The evaluation loss at various values of \(r\) is shown in the table below:

r=1 r=2 r=4 r=8 r=16 r=32 r=64 r=128
Eval Loss 2.524 2.496 2.481 2.472 2.463 2.456 2.455 2.456

The fine-tuning script for OPT is available here: https://github.com/gnovack/fine-tuning-with-lora

Here, the evaluation loss decreases slightly from \(r=1\) to \(r=64\), which may indicate that this task has higher intrinsic dimensionality (i.e. that it requires a larger number of parameters to effectively model) compared to the sentiment analysis task. Alternatively, it may be that the optimal value of \(r\) depends in some way on the size of the model. Some further experiments would be required to reach a conclusion here.

Questions and Future Work

This look into language model fine-tuning with LoRA has left me with a few open questions and future ideas to explore:

  1. How does the optimal value of \(r\) vary with the size of the model (i.e. given the exact same evaluation criteria)?
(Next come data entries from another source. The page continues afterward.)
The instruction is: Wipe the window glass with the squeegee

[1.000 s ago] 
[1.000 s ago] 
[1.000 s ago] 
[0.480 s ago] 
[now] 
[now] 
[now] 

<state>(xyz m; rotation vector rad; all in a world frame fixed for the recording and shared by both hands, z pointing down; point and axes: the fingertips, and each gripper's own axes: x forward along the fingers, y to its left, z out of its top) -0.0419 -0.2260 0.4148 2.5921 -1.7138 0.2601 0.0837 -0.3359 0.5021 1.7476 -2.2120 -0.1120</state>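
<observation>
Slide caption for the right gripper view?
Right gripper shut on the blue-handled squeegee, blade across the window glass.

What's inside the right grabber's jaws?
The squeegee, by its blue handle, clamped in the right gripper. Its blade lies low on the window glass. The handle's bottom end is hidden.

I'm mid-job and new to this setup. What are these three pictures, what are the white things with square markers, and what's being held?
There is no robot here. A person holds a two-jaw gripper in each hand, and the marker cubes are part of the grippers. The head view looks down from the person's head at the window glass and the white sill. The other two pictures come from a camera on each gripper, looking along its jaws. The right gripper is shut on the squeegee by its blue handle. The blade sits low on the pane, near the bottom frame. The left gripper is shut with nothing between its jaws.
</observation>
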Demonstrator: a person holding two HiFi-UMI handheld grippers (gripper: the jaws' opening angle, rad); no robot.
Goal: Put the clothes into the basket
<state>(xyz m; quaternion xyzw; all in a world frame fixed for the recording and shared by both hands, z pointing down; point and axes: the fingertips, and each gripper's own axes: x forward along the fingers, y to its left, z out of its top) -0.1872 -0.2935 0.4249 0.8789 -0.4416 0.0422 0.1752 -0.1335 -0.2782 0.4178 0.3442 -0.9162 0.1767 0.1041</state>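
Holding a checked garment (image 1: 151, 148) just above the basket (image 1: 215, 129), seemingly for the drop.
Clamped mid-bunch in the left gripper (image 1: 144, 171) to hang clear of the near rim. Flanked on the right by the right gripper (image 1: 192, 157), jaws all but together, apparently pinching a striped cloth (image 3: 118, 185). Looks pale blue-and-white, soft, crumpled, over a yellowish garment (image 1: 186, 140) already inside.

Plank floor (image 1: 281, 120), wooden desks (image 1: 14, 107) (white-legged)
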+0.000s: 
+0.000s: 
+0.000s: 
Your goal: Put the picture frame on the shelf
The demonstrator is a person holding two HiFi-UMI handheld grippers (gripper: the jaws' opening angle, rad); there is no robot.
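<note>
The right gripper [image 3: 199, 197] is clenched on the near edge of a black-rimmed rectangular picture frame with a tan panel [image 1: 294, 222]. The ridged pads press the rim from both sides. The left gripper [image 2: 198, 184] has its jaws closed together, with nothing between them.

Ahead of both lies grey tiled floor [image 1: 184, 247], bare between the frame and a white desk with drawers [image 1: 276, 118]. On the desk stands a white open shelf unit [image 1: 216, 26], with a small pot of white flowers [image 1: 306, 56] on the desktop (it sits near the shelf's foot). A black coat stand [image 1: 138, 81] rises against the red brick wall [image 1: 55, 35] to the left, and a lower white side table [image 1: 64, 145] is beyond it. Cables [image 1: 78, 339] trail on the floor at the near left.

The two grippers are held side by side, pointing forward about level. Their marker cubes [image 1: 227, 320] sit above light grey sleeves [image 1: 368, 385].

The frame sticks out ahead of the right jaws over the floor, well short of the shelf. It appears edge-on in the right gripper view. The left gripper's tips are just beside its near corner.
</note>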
  2. Given a fixed number of LoRA weights to add to a pre-trained model, what is the optimal placement of these weights? Do they need to be added evenly to each encoder/decoder layer, or could they be added to only the last \(N\) layers, thus improving memory efficiency during fine-tuning? To my knowledge, the original LoRA paper does not explore this question.

  3. What is the effect of adding LoRA weights to the feed-forward layers of the encoder/decoder layers?

  4. How much additional latency would be introduced by keeping the LoRA weights separate from the pre-trained model weights during inference? This could help determine the practicality of an inference system which uses a single pre-trained model with the ability to quickly “context switch” between different fine-tuned LoRA weights.

But for now, I will conclude with some wise words from Platonic OPT, contrasted with the rather cynical take of the base OPT-1.3B model:

Platonic OPT


Base OPT

References

[1] Hu, Edward J., et al. “Lora: Low-rank adaptation of large language models.” arXiv preprint arXiv:2106.09685 (2021).

[2] Alec Radford, Karthik Narasimhan, Tim Salimans, and Ilya Sutskever. Improving Language Understanding by Generative Pre-Training.

[3] Gao, Leo, et al. “The pile: An 800gb dataset of diverse text for language modeling.” arXiv preprint arXiv:2101.00027 (2020)

[4] Conneau, Alexis, et al. “Unsupervised cross-lingual representation learning at scale.” arXiv preprint arXiv:1911.02116 (2019).

[5] Zhang, Susan, et al. “Opt: Open pre-trained transformer language models.” arXiv preprint arXiv:2205.01068 (2022).

[6] Touvron, Hugo, et al. “Llama: Open and efficient foundation language models.” arXiv preprint arXiv:2302.13971 (2023).

[7] Chowdhery, Aakanksha, et al. “Palm: Scaling language modeling with pathways.” arXiv preprint arXiv:2204.02311 (2022).

[8] Aghajanyan, Armen, Luke Zettlemoyer, and Sonal Gupta. “Intrinsic dimensionality explains the effectiveness of language model fine-tuning.” arXiv preprint arXiv:2012.13255 (2020).